UPDATE: Now on Github with working client-server architecture

e-voting is usually seen as something that seems straightforward but yet quite tricky when one looks into the details.

Besides security (where e-voting is often lamer than traditional voting), cost is often argued to be a major setback. This approach aims to fix these problems, and more. Security, trust and cost are so closely related that we will not even try to categorize each issue.

It is interesting to note that the core of the code (the part that really matters) basically amounts to some 15-20 lines. So it’s very short. Security doesn’t only depend on the code though, there’s a substantial part of reverse social engineering that I believe makes this entire concept really strong. I would really appreciate comments, especially if I’m wrong.

Problems with voting mechanisms (traditional and electronic)
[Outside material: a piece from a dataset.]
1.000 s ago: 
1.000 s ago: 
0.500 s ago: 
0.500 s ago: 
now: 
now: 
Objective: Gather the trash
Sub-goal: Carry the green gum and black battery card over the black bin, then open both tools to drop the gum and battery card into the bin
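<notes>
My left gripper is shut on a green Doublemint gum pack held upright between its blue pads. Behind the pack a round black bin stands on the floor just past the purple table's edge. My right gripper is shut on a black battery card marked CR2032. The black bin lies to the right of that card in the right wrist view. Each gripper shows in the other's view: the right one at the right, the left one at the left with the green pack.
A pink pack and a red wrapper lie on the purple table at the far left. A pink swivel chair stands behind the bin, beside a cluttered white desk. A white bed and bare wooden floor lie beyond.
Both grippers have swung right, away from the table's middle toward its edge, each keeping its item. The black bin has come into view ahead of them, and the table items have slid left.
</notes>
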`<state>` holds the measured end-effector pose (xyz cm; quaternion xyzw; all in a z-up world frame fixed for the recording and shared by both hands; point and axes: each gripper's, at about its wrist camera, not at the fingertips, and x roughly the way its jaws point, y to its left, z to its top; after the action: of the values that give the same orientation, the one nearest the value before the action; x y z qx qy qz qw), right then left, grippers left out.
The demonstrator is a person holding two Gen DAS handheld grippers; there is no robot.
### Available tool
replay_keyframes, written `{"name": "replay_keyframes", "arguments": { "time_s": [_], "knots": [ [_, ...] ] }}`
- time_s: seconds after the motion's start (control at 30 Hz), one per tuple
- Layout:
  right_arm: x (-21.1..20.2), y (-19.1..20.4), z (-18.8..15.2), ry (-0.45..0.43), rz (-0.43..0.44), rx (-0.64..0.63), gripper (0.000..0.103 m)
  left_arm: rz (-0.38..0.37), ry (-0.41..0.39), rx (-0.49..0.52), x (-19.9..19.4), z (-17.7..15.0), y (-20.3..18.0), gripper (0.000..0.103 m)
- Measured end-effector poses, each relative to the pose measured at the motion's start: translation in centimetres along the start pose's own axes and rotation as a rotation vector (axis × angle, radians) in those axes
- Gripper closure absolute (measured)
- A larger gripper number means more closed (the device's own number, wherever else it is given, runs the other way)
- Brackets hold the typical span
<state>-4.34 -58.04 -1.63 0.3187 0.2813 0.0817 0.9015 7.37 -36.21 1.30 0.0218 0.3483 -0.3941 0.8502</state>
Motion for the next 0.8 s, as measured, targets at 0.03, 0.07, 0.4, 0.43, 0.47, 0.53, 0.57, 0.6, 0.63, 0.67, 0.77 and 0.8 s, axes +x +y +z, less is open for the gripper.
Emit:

complexity and missing transparency: these are probably the most important problems, especially with electronic voting ; this will not be discussed as a whole, but rather broken down into sub-parts, just keep on reading.
compiler trust: compiling the software is one thing, compiling results is another. The former is a part of installation validation, while for the latter it boggles down to counting the votes and compiling the results in a way that is easy to read (number of ‘Yes’ and ‘No’ votes, number of abstentees, and so on) ; the current mechanisms allows individual voters to verify their vote is kept untampered with until the ballot is closed and deemed valid. It is also made possible for observers to make a statistical¹ analysis of the votes (number of votes, choices) with a brute-force approach² ; the list of electors is public (this is fact is not very different than a phone book, or checking the names on the mailboxes along a street ; this allows for a form of peer verification).
blank votes are usually unaccounted for : this makes a lot of people unhappy ; furthermore, it is generally not possible to request answers beyond the scope of yes or no. The current paradigm fixes both of these issues, while encouraging people to submit their vote even if they have no opinion or disagree entirely with the object because it helps preventing their vote from being stolen.
software validation: computer software is usually not understood by the majority of voters, making it close to impossible for them to review the code : code has to be well segmented and as simple as possible when it comes to the critical parts.
installation validation: the computer systems and delivery chain must be trusted ; the infrastructure must be simple to set up, cheap, and the results must be verifiable. Here, a mechanism allows individual voters to verify their votes have been accounted for, all while preserving confidentiality ; this opens a door to a form of brute-force approach that allows harvesting more accurate results than publicised numbers yet this still doesn’t break the confidentiality clause (see compiler trust above).
delivery validation: it is bad if someone can steal someone else’s vote ; if the victim is then unable to vote (and can be aware of it and therefore make it publicly known) it’s not dramatic³. The same applies if a voter never receives its credentials and is therefore unable to cast his vote.
data security: using databases and shifting data from one system to another is prone to data loss, data corruption and data injection by various attack vectors. The present system avoids this problem by keeping all sensitive data in a single process that runs from the beginning of the ballot to its very end ; only a very restricted family of attack vectors requiring direct memory access are able to compromise the data and those capable of “surgically” data alteration without compromising anything else are almost non-existent. In case the process dies, the data is considered to be corrupted¹.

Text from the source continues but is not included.